Когда в комнату референтов, так называемый «аквариум», совмещенный с редакционной гостевой, вошел Владимир Варфоломеев[40], я сказал ему: «Здравствуй, Володя!» Но Володя не дрогнул, не поддался на мою подлую провокацию и сделал вид, что не видит меня и не слышит! Это было и смешно, и трогательно, и грустно. Потому что я увидел бедных, несчастных, злопамятных и мстительных, зажатых в этих душных стенах людей, которые уже более двух десятилетий делают одно и то же: бубнят, как все плохо в этой стране, населенной сплошным быдлом, вороватым чиновничеством и нарушающими все человеческие права чекистами во власти. Бубнят, продолжая при этом получать зарплату от столь ненавистного им государства! Браво! Честность и благородство без каких-либо примесей…

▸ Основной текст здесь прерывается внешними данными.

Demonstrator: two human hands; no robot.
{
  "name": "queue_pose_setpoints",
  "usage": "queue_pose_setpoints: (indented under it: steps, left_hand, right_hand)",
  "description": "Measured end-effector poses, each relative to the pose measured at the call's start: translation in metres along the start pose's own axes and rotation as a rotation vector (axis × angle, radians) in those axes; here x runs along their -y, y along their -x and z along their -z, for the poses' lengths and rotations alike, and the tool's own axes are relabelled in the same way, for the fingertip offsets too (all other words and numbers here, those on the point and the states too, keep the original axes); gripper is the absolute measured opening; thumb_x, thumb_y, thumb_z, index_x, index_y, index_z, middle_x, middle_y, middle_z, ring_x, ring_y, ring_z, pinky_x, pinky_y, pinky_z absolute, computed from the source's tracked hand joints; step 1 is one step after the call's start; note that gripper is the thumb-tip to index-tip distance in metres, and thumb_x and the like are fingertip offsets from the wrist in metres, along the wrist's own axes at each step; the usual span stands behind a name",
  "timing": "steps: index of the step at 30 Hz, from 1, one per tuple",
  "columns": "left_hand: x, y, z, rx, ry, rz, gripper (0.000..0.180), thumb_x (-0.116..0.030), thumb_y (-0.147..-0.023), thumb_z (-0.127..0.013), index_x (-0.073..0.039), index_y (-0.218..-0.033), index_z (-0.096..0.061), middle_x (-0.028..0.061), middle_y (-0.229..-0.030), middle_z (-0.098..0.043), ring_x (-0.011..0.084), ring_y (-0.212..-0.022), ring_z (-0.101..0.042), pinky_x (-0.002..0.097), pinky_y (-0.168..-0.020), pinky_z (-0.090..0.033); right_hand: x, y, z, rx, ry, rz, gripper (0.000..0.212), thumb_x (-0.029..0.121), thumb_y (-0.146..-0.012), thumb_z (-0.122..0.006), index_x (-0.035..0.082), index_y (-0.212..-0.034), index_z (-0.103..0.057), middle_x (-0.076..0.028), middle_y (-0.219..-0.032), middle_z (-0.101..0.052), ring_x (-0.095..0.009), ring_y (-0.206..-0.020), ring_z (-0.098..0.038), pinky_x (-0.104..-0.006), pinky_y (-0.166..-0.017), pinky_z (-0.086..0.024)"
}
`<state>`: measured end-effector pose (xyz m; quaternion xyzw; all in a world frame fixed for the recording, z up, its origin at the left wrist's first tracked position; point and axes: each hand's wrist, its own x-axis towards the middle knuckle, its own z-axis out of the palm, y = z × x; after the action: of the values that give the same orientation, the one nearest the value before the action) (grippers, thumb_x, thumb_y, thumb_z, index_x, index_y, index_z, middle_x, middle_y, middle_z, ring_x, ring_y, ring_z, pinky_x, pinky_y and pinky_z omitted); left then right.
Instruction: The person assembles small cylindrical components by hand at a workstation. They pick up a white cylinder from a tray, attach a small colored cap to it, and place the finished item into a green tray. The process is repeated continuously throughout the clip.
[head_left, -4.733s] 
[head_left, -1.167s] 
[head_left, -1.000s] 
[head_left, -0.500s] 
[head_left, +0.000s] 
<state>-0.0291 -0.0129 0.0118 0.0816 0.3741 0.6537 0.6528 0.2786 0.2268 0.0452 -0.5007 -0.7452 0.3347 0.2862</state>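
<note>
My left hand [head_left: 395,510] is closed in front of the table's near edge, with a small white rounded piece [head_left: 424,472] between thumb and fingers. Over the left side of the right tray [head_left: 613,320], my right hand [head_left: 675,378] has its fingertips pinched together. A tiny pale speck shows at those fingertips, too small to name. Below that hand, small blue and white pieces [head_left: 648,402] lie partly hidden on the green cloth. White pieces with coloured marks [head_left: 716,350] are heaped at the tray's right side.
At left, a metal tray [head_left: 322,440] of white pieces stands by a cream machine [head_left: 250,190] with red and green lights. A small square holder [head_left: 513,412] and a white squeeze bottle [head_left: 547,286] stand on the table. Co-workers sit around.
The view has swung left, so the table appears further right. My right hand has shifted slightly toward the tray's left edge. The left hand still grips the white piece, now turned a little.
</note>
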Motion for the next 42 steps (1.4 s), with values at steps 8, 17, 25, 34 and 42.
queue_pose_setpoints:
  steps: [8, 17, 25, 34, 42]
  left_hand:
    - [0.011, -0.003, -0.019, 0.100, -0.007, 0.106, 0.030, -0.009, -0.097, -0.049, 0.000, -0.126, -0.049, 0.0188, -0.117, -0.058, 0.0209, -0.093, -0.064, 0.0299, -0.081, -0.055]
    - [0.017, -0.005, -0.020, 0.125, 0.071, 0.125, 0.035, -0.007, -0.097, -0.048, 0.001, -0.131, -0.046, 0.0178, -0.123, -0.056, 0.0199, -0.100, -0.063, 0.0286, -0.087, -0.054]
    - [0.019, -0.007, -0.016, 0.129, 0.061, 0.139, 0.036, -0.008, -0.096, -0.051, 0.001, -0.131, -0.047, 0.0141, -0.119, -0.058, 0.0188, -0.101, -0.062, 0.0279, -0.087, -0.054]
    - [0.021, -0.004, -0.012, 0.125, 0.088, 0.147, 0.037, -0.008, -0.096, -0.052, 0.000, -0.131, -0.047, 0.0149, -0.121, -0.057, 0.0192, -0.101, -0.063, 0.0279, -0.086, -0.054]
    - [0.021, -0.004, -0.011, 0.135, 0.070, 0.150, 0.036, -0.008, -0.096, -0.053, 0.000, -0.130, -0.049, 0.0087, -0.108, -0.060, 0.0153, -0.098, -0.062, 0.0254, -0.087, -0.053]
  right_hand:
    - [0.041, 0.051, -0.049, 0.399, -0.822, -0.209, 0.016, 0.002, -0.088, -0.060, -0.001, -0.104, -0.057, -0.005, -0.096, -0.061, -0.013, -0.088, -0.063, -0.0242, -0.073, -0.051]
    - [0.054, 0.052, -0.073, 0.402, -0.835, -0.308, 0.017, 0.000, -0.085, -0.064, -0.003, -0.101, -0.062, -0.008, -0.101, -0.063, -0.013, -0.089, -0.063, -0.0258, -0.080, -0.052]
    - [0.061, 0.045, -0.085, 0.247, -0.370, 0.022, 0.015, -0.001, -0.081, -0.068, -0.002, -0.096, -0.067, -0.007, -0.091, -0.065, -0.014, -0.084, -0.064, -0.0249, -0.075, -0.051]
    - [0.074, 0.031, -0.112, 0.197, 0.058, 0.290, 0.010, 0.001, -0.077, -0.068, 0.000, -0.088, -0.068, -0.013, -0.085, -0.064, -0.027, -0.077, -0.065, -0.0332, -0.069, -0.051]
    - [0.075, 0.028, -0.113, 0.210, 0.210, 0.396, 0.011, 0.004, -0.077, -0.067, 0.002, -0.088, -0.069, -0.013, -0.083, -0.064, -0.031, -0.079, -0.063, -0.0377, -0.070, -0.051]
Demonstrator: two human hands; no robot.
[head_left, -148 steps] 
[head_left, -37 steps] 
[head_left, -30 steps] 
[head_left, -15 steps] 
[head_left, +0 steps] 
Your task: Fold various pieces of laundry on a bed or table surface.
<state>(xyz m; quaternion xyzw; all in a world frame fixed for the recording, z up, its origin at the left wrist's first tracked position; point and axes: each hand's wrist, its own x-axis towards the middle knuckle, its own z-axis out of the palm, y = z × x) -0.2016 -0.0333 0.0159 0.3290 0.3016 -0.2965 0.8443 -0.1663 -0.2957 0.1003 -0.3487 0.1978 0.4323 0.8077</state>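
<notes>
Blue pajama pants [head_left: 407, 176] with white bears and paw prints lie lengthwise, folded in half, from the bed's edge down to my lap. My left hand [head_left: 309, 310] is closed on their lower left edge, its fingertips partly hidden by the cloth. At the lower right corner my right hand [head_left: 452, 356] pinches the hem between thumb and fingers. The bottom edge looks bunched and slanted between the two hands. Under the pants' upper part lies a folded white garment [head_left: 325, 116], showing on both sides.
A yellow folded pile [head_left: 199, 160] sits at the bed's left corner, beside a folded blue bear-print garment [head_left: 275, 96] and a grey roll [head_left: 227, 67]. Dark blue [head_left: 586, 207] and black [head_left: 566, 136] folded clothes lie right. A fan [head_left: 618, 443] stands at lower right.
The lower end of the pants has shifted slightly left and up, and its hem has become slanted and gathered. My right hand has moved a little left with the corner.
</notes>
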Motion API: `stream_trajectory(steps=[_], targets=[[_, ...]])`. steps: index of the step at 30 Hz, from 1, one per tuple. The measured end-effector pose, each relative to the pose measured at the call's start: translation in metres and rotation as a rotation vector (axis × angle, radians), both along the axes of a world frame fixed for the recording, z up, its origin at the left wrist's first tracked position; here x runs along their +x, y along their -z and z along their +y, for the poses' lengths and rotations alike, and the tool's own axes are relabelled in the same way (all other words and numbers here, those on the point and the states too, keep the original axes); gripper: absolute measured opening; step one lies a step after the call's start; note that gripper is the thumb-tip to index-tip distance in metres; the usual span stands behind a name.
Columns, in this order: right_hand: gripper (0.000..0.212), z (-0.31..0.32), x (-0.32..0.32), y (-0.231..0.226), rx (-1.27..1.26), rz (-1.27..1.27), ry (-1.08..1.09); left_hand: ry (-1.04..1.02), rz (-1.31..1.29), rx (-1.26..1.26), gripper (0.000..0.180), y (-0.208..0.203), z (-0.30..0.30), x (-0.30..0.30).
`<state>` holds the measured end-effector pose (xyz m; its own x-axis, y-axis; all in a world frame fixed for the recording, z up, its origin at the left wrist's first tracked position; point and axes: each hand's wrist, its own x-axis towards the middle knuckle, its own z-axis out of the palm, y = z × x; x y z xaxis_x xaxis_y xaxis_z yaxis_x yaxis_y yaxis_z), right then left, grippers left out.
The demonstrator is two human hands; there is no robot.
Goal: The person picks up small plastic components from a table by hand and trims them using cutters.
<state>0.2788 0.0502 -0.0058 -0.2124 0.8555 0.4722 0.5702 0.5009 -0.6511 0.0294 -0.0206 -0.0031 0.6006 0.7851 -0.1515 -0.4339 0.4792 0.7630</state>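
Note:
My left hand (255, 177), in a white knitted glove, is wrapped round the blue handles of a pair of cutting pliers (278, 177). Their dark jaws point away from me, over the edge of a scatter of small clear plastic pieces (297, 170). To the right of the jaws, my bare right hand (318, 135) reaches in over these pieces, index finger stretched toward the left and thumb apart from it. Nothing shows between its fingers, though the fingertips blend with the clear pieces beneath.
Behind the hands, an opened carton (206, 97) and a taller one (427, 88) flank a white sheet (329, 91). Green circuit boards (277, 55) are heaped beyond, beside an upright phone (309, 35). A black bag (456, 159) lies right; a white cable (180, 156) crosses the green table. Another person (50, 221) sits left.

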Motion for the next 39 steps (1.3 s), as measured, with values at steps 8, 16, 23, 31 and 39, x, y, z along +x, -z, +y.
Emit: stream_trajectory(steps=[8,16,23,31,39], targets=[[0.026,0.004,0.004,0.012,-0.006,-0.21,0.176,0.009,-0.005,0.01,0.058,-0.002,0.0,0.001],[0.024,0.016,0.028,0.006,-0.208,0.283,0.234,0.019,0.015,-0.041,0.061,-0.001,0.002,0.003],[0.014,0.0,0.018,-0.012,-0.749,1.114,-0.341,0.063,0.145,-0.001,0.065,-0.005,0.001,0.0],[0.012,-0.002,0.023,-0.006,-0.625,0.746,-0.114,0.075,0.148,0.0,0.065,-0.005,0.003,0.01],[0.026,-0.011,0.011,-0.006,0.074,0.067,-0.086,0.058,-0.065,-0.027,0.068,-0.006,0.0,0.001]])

Но, естественно, любая мозаика складывается из множества отдельных кусочков. Критическая масса моего неприятия тоже накапливалась постепенно. Первым камушком в том мешке, который в конце концов утянул меня на дно, стало появление в нашей редакции спущенной мне Венедиктовым Маши Слоним, выдающегося представителя либеральной журналистики. Я должен сознаться, что был плохо знаком с профессиональными достижениями Маши Слоним, хотя в период постоянной беготни УЖК с одной стороны улицы Академика Королева на другую и обратно она появлялась в эфире моих информационных выпусков в качестве гостя, обличающего «кровавый режим». Нет, общее представление о жизни и творчестве Марии Ильиничны у меня было: происхождение из семьи высокопоставленного номенклатурного работника; стремительно сформировавшаяся тяга к диссидентству; эмиграция; дружба с Бродским; титул «леди», полученный в одном из браков; работа на ВВС; возвращение в Россию; интервью, взятые у Горбачева и Ельцина; и, наконец, – участие в создании Московской Хартии журналистов, которая едва ли не была подписана в квартире Маши Слоним. Все это вызывало восхищение, но не имело никакого отношения к работе по выпуску в телеэфир новостных программ. Пусть даже политически ангажированных, так как других на RTVi и не было.